Por Arturo Pérez-Reverte |
Estoy de cena con mi compadre Antonio Lucas, escuchándolo hablar con mucho placer; porque Antonio, además de ser un imitador genial de voces ajenas, tiene una voz estupenda, bien timbrada, que siempre me hace pensar que si en vez de ser uno de los poetas, escritores y periodistas culturales más notables de España hubiera sido locutor de radio en los años 50, cuando la tele aún no había llegado y las chachas cantaban Mi luna de miel y Campanera mientras le pasaban el plumero a los muebles, habría arrasado entre las damas.
Lo imagino, a Antonio, diciendo ante el micrófono con esa voz seductora: «Y ahora, en Radio Nacional, el capítulo trescientos cuarenta y dos de María la huerfanita, de Guillermo Sautier Casaseca», o recomendando una copita de Ojén, o preguntándole a una concursante si era señora o señorita –«Si es señorita, será porque usted quiere»–; y estoy seguro de que habría recibido más cartas de amor que las que, en otro orden de cosas, recibía Elena Francis.
Pero bueno, a lo que estamos. Charlo con Antonio, como digo, comentándole la serie televisiva Un caballero en Moscú, basada en la magnífica novela homónima de Amor Towles. Y al hilo del asunto digo que la serie está muy bien, pero que es chocante que en plena revolución rusa, o sea, en 1918, cuando Lenin, Trotski y toda la peña, uno de los jefes revolucionarios rusos sea negro y con rastas, que el ministro o responsable de cultura soviético sea también negro, y que en los años 20 el hotel Metropol esté lleno hasta la bandera de clientes y empleados del mismo color; que más que el Moscú bolchevique, aquello parece Harlem en hora punta. Y, además, que uno de los capítulos contenga un diálogo delicioso, cuando un negrazo enorme como un armario, el tovarich rastafari, le pregunta ingenuamente —a mi juicio— al aristocrático y elegante conde Rostov: «¿Por qué no permitiste que me casara con tu hermana? ¿Porque soy comunista?».
Le comento eso a Antonio; y él, flemático y mediterráneo como es, se encoge de hombros y responde: «Son los tiempos». Y lo dice con toda la razón, porque los tiempos están hechos por la gente que los habita; y la gente que habita este tiempo quiere, o exige, tener lo que tiene.
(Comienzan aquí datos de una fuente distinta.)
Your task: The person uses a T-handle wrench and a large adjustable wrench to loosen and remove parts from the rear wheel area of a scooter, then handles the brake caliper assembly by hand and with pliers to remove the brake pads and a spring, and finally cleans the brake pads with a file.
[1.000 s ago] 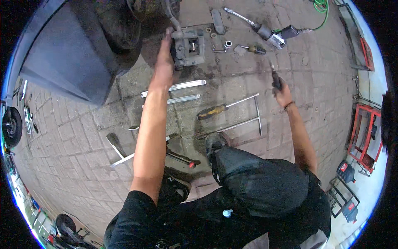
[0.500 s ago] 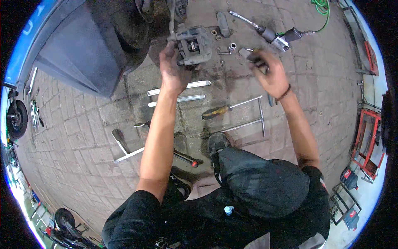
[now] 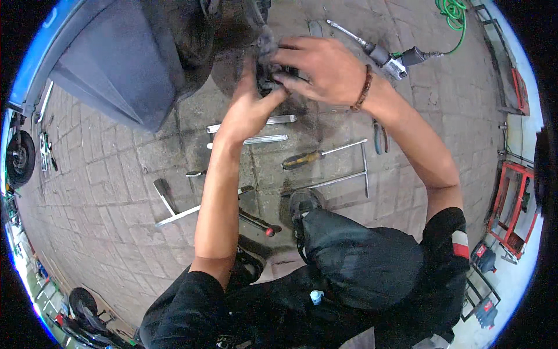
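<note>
A grey brake caliper (image 3: 266, 51) is at the upper middle, beside the dark underside of the vehicle. My left hand (image 3: 247, 113) grips it from the near side, with the thumb reaching right and the fingers largely behind it. From the right, my right hand (image 3: 325, 70) reaches over it with bent fingers, closed around a small dark part (image 3: 295, 74) at the caliper's opening. Fingers and blur hide most of that part and much of the caliper, so I cannot tell whether the part sits inside it.
Two flat silver bars (image 3: 264, 139), a yellow-and-black screwdriver (image 3: 302, 159), a T-handle wrench (image 3: 366, 171) and pliers (image 3: 381, 138) lie on the paving. An air ratchet (image 3: 386, 58) with a green hose (image 3: 453, 14) lies farther right. A large grey panel (image 3: 116, 75) stands left.
My right hand has moved left from above the small parts on the paving to the caliper, bringing a dark part. My left hand still holds the caliper, which is now mostly covered.
</note>
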A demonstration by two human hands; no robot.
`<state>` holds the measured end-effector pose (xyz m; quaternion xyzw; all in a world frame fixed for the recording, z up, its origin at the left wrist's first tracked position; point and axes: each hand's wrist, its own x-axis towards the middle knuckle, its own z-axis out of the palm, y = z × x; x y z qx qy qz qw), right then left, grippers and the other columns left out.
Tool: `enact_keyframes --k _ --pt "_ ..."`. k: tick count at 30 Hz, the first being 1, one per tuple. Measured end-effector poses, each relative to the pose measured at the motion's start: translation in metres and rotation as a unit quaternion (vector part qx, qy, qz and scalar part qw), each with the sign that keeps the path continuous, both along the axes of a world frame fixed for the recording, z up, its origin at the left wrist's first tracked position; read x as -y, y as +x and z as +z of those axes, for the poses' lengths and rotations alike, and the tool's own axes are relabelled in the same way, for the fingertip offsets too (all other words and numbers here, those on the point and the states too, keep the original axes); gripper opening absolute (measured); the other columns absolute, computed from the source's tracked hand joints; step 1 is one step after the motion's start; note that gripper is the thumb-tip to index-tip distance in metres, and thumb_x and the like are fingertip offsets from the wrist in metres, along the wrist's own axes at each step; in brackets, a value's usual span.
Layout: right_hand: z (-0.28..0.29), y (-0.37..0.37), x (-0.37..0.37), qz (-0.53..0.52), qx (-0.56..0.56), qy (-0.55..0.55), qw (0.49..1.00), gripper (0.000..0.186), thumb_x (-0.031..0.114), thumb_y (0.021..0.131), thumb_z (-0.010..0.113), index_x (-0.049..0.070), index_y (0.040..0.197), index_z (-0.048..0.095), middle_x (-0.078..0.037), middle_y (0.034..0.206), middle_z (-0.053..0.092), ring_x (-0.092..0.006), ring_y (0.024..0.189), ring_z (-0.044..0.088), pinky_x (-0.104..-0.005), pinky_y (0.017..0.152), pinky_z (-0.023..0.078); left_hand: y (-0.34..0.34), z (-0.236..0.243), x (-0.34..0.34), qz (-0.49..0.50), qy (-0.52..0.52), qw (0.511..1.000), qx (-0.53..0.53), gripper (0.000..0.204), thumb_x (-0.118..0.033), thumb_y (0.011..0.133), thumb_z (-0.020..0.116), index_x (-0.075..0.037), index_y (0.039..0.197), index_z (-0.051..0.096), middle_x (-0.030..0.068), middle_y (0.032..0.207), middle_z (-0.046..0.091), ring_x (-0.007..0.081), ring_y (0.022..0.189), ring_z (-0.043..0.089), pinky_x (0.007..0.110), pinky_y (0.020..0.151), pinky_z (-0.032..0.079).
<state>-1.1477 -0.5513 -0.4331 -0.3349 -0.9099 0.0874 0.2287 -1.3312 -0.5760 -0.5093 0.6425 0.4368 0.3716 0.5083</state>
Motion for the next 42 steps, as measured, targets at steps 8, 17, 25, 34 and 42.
enact_keyframes --k 8,17,25,34,42 --pt "-0.023 0.001 0.003 -0.033 -0.061 -0.019 0.997 0.027 0.027 0.078 0.065 0.005 0.094 0.064 -0.013 0.095 0.063 -0.0349 0.082 0.061 -0.043 0.072 0.05 0.01 0.009 0.002 0.022 0.015 1.0 0.007 0.082 -0.023 0.073 0.071 0.007 0.135 0.027 0.026 0.122 0.051 0.0325 0.114 0.051 0.037 0.099 0.038" --pt "-0.033 -0.003 0.008 -0.124 -0.146 -0.069 0.979 0.032 0.028 0.073 0.07 0.001 0.089 0.064 -0.019 0.08 0.063 -0.0368 0.077 0.061 -0.0421 0.07 0.05 0.012 0.006 0.002 0.017 0.025 0.999 -0.027 0.084 -0.023 0.073 0.07 0.013 0.134 0.025 0.0292 0.122 0.051 0.0357 0.116 0.05 0.038 0.1 0.037" --pt "-0.038 0.004 0.01 -0.088 -0.119 -0.003 0.989 0.031 0.024 0.071 0.072 0.003 0.091 0.063 -0.017 0.081 0.062 -0.0338 0.075 0.062 -0.0402 0.065 0.051 0.013 0.009 0.0 0.017 0.046 0.997 -0.053 0.085 -0.023 0.073 0.07 0.016 0.133 0.024 0.0304 0.124 0.049 0.0373 0.118 0.048 0.039 0.102 0.035" --pt "-0.025 0.014 -0.005 -0.01 -0.03 0.012 0.999 0.03 0.026 0.075 0.069 0.008 0.096 0.06 -0.012 0.085 0.06 -0.0339 0.075 0.061 -0.0421 0.064 0.05 0.018 0.016 0.001 0.028 0.08 0.996 -0.03 0.075 -0.022 0.073 0.071 0.01 0.129 0.033 0.0272 0.118 0.053 0.0364 0.113 0.051 0.039 0.099 0.038" --pt "-0.025 0.016 -0.021 0.045 0.017 -0.028 0.998 0.035 0.027 0.075 0.068 0.009 0.103 0.059 -0.013 0.086 0.061 -0.0347 0.079 0.061 -0.0434 0.067 0.05 0.015 0.004 0.0 0.021 0.106 0.992 -0.06 0.074 -0.026 0.077 0.072 0.007 0.132 0.033 0.0222 0.121 0.052 0.0302 0.113 0.052 0.036 0.098 0.038"
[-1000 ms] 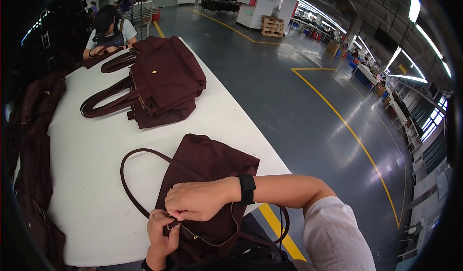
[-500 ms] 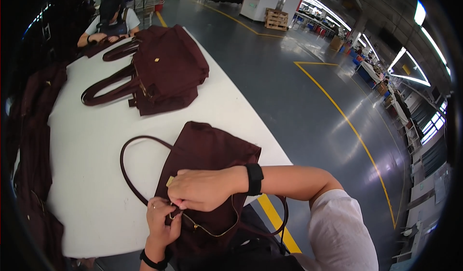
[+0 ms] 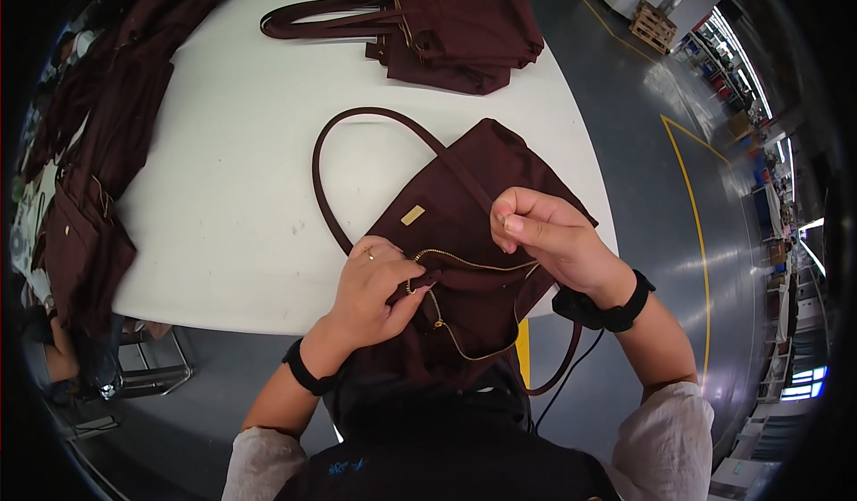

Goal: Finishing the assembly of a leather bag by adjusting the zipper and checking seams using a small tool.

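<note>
A dark maroon handbag (image 3: 486,166) lies in front of me on the white table, its near end reaching my lap. Its gold zipper (image 3: 464,356) gapes wide, and a small gold plate (image 3: 412,215) shows on the fabric. My left hand (image 3: 379,291) pinches the bag's edge at the left end of the zipper. Raised over the right part of the bag, my right hand (image 3: 558,238) has thumb and fingertips pressed together. Whatever they hold, if anything, is too small to make out. One strap handle (image 3: 335,140) loops out on the table to the left.
More maroon bags (image 3: 473,28) lie stacked at the table's far side. Along the left edge hangs a heap of maroon bags (image 3: 98,189). The white table (image 3: 223,189) ends on the right at a grey floor with yellow lines. A wooden pallet (image 3: 653,26) stands farther off.
My right hand has left the zipper's end and moved up and right, fingertips still pinched. My left hand stays on the bag. The view has tilted down, uncovering the gold plate.
</note>
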The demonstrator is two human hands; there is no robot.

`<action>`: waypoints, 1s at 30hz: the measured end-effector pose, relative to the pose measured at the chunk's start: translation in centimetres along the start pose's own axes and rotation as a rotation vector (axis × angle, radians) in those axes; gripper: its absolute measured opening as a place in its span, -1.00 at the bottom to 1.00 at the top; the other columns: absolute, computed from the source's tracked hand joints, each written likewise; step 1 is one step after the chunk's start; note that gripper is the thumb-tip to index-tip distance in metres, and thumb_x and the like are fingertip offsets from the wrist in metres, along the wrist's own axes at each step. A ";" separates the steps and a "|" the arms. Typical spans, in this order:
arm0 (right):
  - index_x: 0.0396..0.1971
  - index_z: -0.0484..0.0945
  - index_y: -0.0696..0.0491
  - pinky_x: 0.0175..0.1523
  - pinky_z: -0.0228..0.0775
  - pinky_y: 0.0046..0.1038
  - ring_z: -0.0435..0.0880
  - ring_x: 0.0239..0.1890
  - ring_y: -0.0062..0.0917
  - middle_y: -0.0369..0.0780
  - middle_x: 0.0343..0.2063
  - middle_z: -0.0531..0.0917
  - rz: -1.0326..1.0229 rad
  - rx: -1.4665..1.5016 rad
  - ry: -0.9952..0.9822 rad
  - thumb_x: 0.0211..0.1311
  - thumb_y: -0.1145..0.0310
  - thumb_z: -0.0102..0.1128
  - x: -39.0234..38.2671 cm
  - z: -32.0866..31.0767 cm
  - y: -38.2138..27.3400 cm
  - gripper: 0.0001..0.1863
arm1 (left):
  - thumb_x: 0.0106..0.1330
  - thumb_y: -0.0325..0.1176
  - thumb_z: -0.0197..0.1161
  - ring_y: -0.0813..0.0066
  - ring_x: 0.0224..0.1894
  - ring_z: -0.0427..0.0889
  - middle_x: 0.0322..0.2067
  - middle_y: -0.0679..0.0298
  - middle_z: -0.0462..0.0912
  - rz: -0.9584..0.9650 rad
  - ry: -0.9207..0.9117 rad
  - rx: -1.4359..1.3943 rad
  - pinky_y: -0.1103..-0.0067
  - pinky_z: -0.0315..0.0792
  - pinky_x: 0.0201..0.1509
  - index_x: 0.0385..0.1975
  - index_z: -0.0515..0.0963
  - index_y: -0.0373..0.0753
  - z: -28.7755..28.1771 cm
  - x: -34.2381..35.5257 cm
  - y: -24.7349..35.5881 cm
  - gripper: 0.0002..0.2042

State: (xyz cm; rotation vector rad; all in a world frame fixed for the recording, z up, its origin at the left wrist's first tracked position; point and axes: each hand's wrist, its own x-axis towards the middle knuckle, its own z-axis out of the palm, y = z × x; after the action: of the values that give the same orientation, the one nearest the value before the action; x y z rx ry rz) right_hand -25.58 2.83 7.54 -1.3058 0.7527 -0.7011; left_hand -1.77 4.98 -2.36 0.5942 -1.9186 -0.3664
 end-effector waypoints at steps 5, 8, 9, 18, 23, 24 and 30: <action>-0.32 0.41 0.05 -0.16 0.21 -0.65 0.35 -0.35 -0.70 -0.40 -0.42 0.41 0.126 0.310 0.010 0.35 0.26 0.03 -1.0 1.1 0.5 -0.83 | -0.12 -0.59 0.33 0.28 -0.48 0.46 -0.54 0.28 0.46 0.013 0.008 -0.001 0.37 0.38 -0.18 -0.28 0.44 -0.22 0.2 0.0 0.2 -0.65; -0.31 0.43 0.06 -0.16 0.22 -0.64 0.38 -0.34 -0.70 -0.38 -0.41 0.44 0.162 0.399 0.006 0.35 0.27 0.02 -1.1 1.4 0.4 -0.84 | -0.12 -0.59 0.33 0.29 -0.48 0.47 -0.54 0.28 0.46 0.021 0.009 0.005 0.37 0.38 -0.18 -0.28 0.44 -0.22 0.2 0.1 0.2 -0.65; -0.31 0.43 0.06 -0.16 0.22 -0.64 0.38 -0.34 -0.70 -0.38 -0.41 0.44 0.160 0.398 0.008 0.35 0.27 0.02 -1.1 1.4 0.4 -0.84 | -0.12 -0.59 0.33 0.30 -0.48 0.46 -0.54 0.28 0.46 0.022 0.016 0.008 0.37 0.38 -0.18 -0.29 0.44 -0.22 0.3 0.1 0.3 -0.65; -0.33 0.48 0.08 -0.19 0.27 -0.66 0.43 -0.35 -0.72 -0.37 -0.41 0.50 0.150 0.421 0.053 0.30 0.33 0.07 -1.3 1.6 0.6 -0.87 | -0.12 -0.59 0.31 0.34 -0.54 0.44 -0.56 0.29 0.45 0.028 0.020 0.004 0.38 0.38 -0.20 -0.29 0.44 -0.23 0.3 0.2 0.3 -0.66; -0.33 0.49 0.08 -0.18 0.27 -0.66 0.44 -0.35 -0.72 -0.36 -0.41 0.51 0.153 0.434 0.061 0.30 0.33 0.08 -1.4 1.7 0.5 -0.87 | -0.11 -0.59 0.31 0.34 -0.54 0.44 -0.57 0.30 0.45 0.029 0.022 0.007 0.39 0.37 -0.20 -0.29 0.44 -0.23 0.3 0.1 0.4 -0.67; -0.33 0.49 0.08 -0.18 0.27 -0.66 0.44 -0.35 -0.72 -0.36 -0.41 0.51 0.153 0.433 0.061 0.30 0.33 0.08 -1.4 1.8 0.5 -0.87 | -0.11 -0.59 0.31 0.34 -0.53 0.44 -0.57 0.30 0.46 0.026 0.021 0.005 0.39 0.37 -0.20 -0.30 0.44 -0.22 0.2 0.1 0.4 -0.67; -0.35 0.50 0.08 -0.20 0.32 -0.70 0.49 -0.34 -0.77 -0.38 -0.40 0.54 0.056 0.334 0.095 0.21 0.45 0.20 -2.1 1.8 0.3 -0.93 | -0.12 -0.59 0.32 0.35 -0.53 0.44 -0.57 0.31 0.45 0.018 0.033 0.009 0.39 0.37 -0.20 -0.30 0.44 -0.21 0.3 0.2 0.6 -0.66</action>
State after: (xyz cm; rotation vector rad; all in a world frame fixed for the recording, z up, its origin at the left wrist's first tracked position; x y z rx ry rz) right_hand -25.32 5.59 7.59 -0.9507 0.7103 -0.8099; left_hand -2.21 5.37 -2.05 0.5843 -1.8941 -0.3350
Nada puede objetarse a eso desde un punto de vista práctico. Si la Historia, el pasado, la realidad, deben retorcerse para que encajen en los cauces por donde discurre el presente, pues se hace y en paz. El proceso es imparable, sin vuelta atrás. Para que el presente y el futuro sean como queremos que sean, el pasado no debe ser lo que fue, sino lo que nos gustaría que hubiera sido. Nada más fácil hoy, cuando la gente de infantería, desprovista de mecanismos defensivos —me refiero a la cultura—, se lo traga todo. Basta con colgar vídeos de treinta segundos, escribir libros de historia o novelas, hacer series de televisión donde, falseando lo que realmente ocurrió, se haga justicia a quienes en otro tiempo no la tuvieron. Tenemos el mundo presente y el pasado perfectos ahí mismo, al alcance de un clic en el teléfono móvil. ¿Cómo resistirnos a eso?
Estáis jodidos, Antonio, le digo. Me refiero a tu generación, ésa que anda ahora entre los cuarenta y tantos y los sesenta. Porque los más jóvenes ya vienen con anticuerpos, vacunados para que nada les chirríe. Lo maman desde pequeños en la guardería y el cole —piratas buenos, lobos entrañables, mujeres combatiendo en las Cruzadas, aristócratas afroamericanos—, y les parece normal. Se lo zampan con inocencia, y punto. En cuanto a los que somos viejos, nuestra ventaja es que nos importa un carajo. Estamos amortizados: sabemos lo que hubo, porque llegamos a tiempo de que nos lo contaran, y la indignación ante la ignorancia y la desfachatez de quienes viven del camelo, y la credulidad de los pringados que se lo compran, se acaba trocando, impotente, en un estoicismo guasón, incluso divertido por el espectáculo. El problema, compadre, es vuestro: de quienes sois demasiado mayores para ser crédulos y demasiado jóvenes para ser indiferentes. Ésa es la tragedia de ser lúcido en una generación que, ahora con un pie en cada orilla, fue sin embargo educada en la útil y noble biblioteca —Homero, Séneca, Cervantes, Montaigne— que ahora se desprecia o se destruye. No envidio a quienes por formación y cultura no podéis tragaros la milonga, pero vivís y trabajáis en un mundo maniqueo, sin matices, que exige bailar con ella. A ver cómo os las arregláis, querido compadre, para ser leales a vosotros mismos y al mismo tiempo sobrevivir en un mundo de bolcheviques con rastas.